28 September 2006

The Research Catalogue
New Findings and Insights on Institutional Practices and Academic Success

This is a digest of sources on issues addressed by the AAAS Capacity Center. It is updated periodically, sometimes with commentary. Web links, some accessible only to subscribers, are provided wherever possible, though we cannot assure their viability.

September 28 2006

Measuring Up 2006: The National Report Card on Higher Education, The National Center for Public Policy and Higher Education, September 7, 2006, http://www.highereducation.org

“Measuring Up 2006” gauges the performance of the nation and of each state in providing education and training beyond high school. It is the first in the series to compare national and state higher education performance with other nations. The report evaluates, compares, and grades their performance in six key areas: (1) college preparation; (2) participation; (3) completion; (4) affordability; (5) benefits; and (6) learning. Their findings show that the United States has fallen behind other nations in the race to educate its young adults and workers.

Reducing the Racial Achievement Gap: A Social-Psychological Intervention, Geoffrey L. Cohen, Julio Garcia, Nancy Apfel, and Allison Master, Science Vol. 313, September 1, 2006, http://www.sciencemag.org/cgi/reprint/313/5791/1307.pdf

A recent study examining the effects of “stereotype threat” on academic achievement found that an identity-affirming written exercise, administered at the beginning of a seventh grade school year, reduced the achievement gap between African American and White students by forty percent.  “The results suggest that the racial achievement gap could be ameliorated by the use of timely and targeted social-psychological interventions.” 

Promise Abandoned: How Policy Choices and Institutional Practices Restrict College Opportunities, Kati Haycock, The Education Trust, August 31, 2006, http://www2.edtrust.org/EdTrust/Promise+Abandoned+Report.htm

Education Trust reports on the “trends in federal, state, and college practices that discourage low-income and minority students from enrolling and graduating from college.”  Despite the perception of progress, the gaps “are actually wider than they were thirty years ago.”  The report addresses two commonly employed management strategies – financial-aid leveraging and tuition discounting.  While documenting the retreat from our national commitment, the report calls on policymakers and “provides examples and recommendations on what can be done to increase minority and low-income student enrollment and [retention].”

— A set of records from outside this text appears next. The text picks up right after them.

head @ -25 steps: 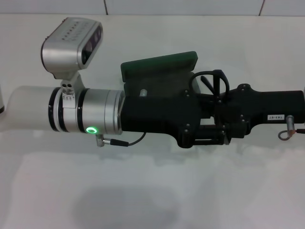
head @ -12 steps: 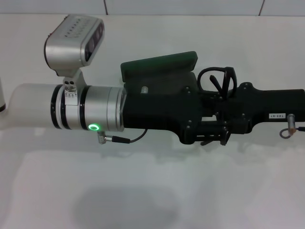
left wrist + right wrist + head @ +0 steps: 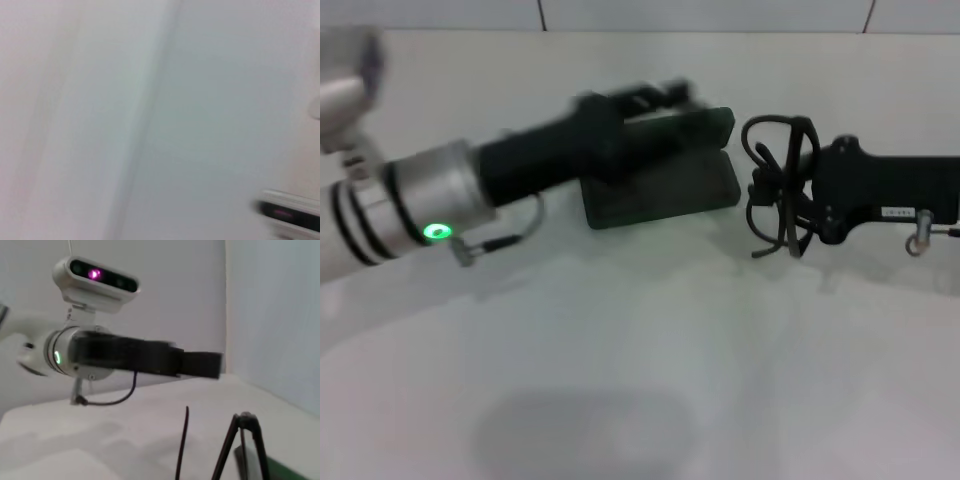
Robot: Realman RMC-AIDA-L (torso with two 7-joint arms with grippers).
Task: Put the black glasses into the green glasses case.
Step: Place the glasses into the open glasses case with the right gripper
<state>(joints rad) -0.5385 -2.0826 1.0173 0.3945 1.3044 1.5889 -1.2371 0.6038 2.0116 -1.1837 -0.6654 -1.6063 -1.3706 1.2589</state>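
Observation:
The green glasses case point(image 3: 665, 192) lies open at the table's middle, with its lid point(image 3: 716, 124) raised at the back. My right gripper point(image 3: 804, 200) reaches in from the right and is shut on the black glasses point(image 3: 776, 178). It holds them just right of the case and apart from it. The glasses' thin black temple arms point(image 3: 241, 445) and a green edge of the case point(image 3: 286, 471) show in the right wrist view. My left gripper point(image 3: 655, 98) is blurred, over the case's back left edge. It also shows in the right wrist view point(image 3: 200, 364).
The white table point(image 3: 640, 350) stretches in front of the case. A tiled wall edge point(image 3: 620, 15) runs along the back. The left arm's wrist camera point(image 3: 95, 276) shows in the right wrist view. The left wrist view shows only blurred pale surfaces.
My left arm has swung away to the left and back from the right gripper, uncovering the open case. The glasses stay in the right gripper, now slightly farther right.

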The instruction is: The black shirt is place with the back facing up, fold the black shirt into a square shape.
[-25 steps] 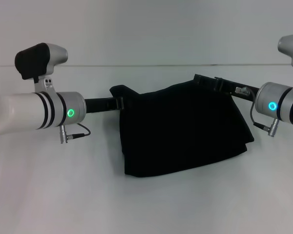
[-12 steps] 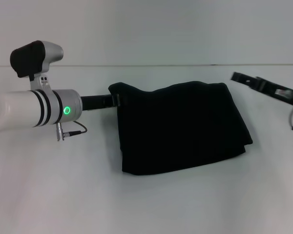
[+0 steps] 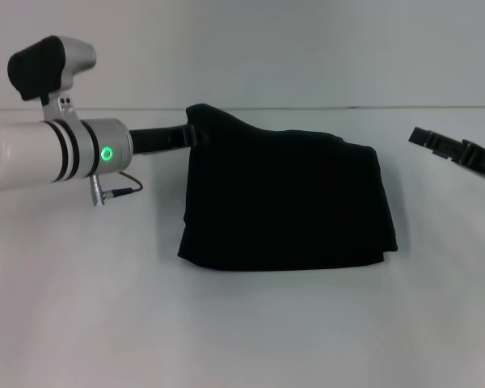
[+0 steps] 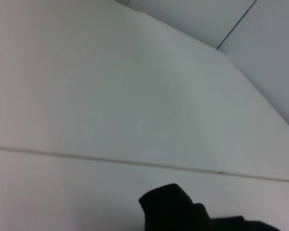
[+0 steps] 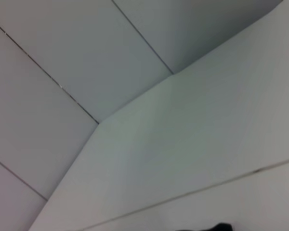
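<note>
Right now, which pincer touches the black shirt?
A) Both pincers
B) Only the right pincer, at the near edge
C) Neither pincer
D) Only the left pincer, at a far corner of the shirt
D: in the head view the left pincer meets the raised far-left corner of the black shirt, while the right pincer hangs apart from the cloth, off to its right side.

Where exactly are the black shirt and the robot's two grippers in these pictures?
black shirt (image 3: 287, 202), head view, middle of the folded cloth.
left gripper (image 3: 186, 133), head view, tip at the shirt's raised corner.
right gripper (image 3: 436, 144), head view, dark finger end, apart from the shirt.
</note>
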### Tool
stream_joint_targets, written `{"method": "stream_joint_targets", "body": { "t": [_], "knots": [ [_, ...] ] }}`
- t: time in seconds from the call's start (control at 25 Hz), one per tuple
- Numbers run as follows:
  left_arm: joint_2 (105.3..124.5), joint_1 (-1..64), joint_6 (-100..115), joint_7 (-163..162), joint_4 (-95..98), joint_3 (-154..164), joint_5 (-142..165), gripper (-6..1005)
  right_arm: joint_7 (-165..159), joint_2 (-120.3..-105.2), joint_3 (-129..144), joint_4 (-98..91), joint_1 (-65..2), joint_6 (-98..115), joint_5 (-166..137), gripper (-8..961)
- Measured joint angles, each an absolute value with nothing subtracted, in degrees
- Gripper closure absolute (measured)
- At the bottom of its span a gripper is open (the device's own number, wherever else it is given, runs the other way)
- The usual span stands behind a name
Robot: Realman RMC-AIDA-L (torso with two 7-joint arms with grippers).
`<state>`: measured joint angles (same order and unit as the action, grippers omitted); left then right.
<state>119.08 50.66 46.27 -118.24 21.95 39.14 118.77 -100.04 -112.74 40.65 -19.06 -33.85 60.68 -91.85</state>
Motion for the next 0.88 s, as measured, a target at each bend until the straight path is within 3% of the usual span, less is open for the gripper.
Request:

Assessing What Works for Whom: An Evaluation of the GE Foundation Math Excellence Initiative, Final Evaluation Report, August 2006.

This report evaluates forty of the projects funded under the GE Math Excellence (ME) Initiative, and “focuses on conclusions from the five-year study and the results supporting those conclusions.”  Among their conclusions, evaluators found a positive impact on ME participation for first year engineering college enrollment of under-represented minority (African American, Hispanic, and Native American) students, but no such impact for women students.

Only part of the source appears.